Se aconteceu apenas um acidente ou se existiram fatores que provocaram a tragédia será uma pergunta que deverá ser respondida pela recém-criada Comissão da Verdade, escolhida a dedo pela presidente Dilma Rousseff para elucidar questões cabais, principalmente dos anos de chumbo, quando o Brasil foi governando por uma ditadura militar. A Comissão de Direitos Humanos da Seção Mineira da Ordem dos Advogados do Brasil (OAB-MG) finaliza um dossiê, que contabiliza quase mil páginas, e será entregue à Comissão da Verdade ainda neste mês pedindo a investigação da morte de JK. “O mais importante são os relatórios militares sobre o acidente, pois as perícias foram comandadas pelos militares, que também impediram o acesso ao local do acidente, aos veículos e aos corpos”, afirma o presidente da comissão da OAB-MG, Willian Santos. A entidade quer ter, com o apoio da Comissão da Verdade, acesso a esses documentos e elucidar definitivamente as circunstâncias da morte do ex-presidente nascido em Diamantina, no Vale do Jequitinhonha.
Josias não fala com a imprensa desde a época do acidente. Considera-se uma vítima da história e de reportagens da época. Mas o Estado de Minas conseguiu convencê-lo a desabafar: “Se eu fosse fraco teria feito bobagem. É duro pagar sem dever”, suspira. Há alguns anos separou-se da esposa e vive em um asilo em Indaiatuba (SP). Divide o quarto com outro idoso. São duas camas, um banheiro e nada mais. Paga 70% da aposentadoria para viver na casa de repouso e com o restante do dinheiro ajuda a ex-mulher e tenta fazer uma poupança para sua paixão: ir à praia. “Não gosto de sinuca nem de farra. Gosto mesmo é de beira de mar”, diz Josias, que visitou o Recife há dois anos.
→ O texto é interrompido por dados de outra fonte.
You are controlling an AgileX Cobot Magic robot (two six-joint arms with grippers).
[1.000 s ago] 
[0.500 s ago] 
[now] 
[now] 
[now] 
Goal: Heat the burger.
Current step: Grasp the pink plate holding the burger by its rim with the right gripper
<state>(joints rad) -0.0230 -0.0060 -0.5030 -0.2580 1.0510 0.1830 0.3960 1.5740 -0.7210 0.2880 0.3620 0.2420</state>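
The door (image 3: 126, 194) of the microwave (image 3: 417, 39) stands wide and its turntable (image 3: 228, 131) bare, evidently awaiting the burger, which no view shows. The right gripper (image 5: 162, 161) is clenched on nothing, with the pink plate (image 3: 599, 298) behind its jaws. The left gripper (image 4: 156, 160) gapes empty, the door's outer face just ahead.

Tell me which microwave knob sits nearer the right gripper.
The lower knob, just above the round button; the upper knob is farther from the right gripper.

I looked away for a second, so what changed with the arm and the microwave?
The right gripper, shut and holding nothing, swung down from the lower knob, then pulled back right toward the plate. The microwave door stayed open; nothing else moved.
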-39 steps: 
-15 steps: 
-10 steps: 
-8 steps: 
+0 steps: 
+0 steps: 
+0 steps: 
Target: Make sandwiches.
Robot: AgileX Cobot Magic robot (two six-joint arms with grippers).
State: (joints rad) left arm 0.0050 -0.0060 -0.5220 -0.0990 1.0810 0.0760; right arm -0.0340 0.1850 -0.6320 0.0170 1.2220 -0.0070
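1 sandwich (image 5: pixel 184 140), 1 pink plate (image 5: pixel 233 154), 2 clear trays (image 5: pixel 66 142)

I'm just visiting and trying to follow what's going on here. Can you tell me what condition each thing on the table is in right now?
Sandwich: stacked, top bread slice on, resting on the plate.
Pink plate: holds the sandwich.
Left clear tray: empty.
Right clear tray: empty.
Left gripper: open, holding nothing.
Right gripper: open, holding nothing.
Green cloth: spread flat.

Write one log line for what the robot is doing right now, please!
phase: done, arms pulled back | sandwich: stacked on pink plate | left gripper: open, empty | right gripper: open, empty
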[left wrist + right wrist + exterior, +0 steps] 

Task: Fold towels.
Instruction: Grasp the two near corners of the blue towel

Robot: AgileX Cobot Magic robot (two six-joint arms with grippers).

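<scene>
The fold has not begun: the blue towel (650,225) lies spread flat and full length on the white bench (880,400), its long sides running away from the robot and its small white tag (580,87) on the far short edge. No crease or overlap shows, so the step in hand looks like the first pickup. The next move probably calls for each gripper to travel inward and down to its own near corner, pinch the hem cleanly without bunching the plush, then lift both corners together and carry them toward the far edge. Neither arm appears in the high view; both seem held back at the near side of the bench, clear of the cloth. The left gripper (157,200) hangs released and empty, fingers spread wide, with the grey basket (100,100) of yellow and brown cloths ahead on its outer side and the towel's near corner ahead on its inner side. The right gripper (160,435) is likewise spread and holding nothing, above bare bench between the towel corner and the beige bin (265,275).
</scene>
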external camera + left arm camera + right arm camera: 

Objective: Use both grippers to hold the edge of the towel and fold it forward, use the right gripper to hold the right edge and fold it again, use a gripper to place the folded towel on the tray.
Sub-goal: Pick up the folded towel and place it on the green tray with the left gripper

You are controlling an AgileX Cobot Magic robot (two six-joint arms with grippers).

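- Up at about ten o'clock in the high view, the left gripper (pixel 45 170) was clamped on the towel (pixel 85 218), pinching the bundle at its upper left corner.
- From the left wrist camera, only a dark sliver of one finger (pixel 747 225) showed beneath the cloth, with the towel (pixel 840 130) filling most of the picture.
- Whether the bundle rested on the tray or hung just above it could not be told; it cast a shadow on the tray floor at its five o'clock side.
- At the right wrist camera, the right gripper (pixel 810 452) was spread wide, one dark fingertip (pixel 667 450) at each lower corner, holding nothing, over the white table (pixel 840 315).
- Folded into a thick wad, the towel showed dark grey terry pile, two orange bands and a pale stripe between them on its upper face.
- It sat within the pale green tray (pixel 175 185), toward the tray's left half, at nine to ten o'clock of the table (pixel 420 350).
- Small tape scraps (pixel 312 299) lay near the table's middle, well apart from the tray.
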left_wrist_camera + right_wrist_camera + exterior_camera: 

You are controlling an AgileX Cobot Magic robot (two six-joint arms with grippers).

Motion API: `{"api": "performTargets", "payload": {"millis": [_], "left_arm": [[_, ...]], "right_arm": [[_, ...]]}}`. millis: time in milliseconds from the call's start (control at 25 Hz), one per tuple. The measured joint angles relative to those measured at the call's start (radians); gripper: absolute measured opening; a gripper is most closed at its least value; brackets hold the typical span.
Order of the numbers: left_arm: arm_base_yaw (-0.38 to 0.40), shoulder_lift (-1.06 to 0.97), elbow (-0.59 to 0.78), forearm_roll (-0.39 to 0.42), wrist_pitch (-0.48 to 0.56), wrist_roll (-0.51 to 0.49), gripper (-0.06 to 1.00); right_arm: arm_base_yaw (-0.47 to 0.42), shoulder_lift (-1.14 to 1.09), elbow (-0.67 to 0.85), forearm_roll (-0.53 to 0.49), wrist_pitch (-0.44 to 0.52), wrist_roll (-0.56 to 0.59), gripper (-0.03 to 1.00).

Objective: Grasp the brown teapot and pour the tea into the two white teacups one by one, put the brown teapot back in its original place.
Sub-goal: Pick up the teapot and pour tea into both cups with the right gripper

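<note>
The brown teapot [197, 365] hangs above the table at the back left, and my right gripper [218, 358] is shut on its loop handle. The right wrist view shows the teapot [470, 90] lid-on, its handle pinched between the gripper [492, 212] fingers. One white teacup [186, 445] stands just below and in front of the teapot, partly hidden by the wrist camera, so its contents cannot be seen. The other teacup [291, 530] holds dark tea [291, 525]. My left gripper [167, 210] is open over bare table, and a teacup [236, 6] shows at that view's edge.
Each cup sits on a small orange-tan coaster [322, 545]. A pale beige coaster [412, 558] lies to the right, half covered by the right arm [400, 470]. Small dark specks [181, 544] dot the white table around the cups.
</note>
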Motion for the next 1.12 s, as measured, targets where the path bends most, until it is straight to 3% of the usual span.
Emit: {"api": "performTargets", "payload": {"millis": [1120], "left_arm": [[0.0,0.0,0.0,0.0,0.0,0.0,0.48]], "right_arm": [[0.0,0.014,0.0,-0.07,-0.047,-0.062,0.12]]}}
No dia do acidente, ele fazia – como sempre fez nos anos anteriores –, a rota da capital paulista até o Rio de Janeiro. A memória é precisa e Josias lembra o número do carro: “Ônibus 1348, com 33 passageiros”. Um Opala com capota de vime seguia, segundo ele, cerca de 30 a 40 metros à frente, quando o automóvel perdeu o controle na curva, atravessou a pista e foi atingido em cheio por uma carreta. “Não teve nenhuma explosão antes. Também se alguém atirou no motorista eu não vi, mas acredito que é muito difícil”, lembra Josias, descartando a hipótese de atentado. “Foi acidente. Acidente mesmo. O duro é que ele (JK) estava com a passagem de avião no bolso”, lembra.
O ex-presidente foi a São Paulo e tinha uma passagem comprada para voltar a Brasília e ir para fazenda onde morava, em Luziânia (GO). Recebeu um telefonema para uma reunião no Rio de Janeiro, convocou seu motorista Geraldo, que trabalhava com ele havia 36 anos, e seguiu viagem, dispensando o bilhete aéreo. Relutante, Josias evita relembrar os dias mais tensos de sua vida. Voltar ao passado é como despertar para um pesadelo, quando frequentava as manchetes dos jornais e chegou a ocupar a cadeira de réu por exatas 12 horas e 20 minutos, como recorda em detalhes.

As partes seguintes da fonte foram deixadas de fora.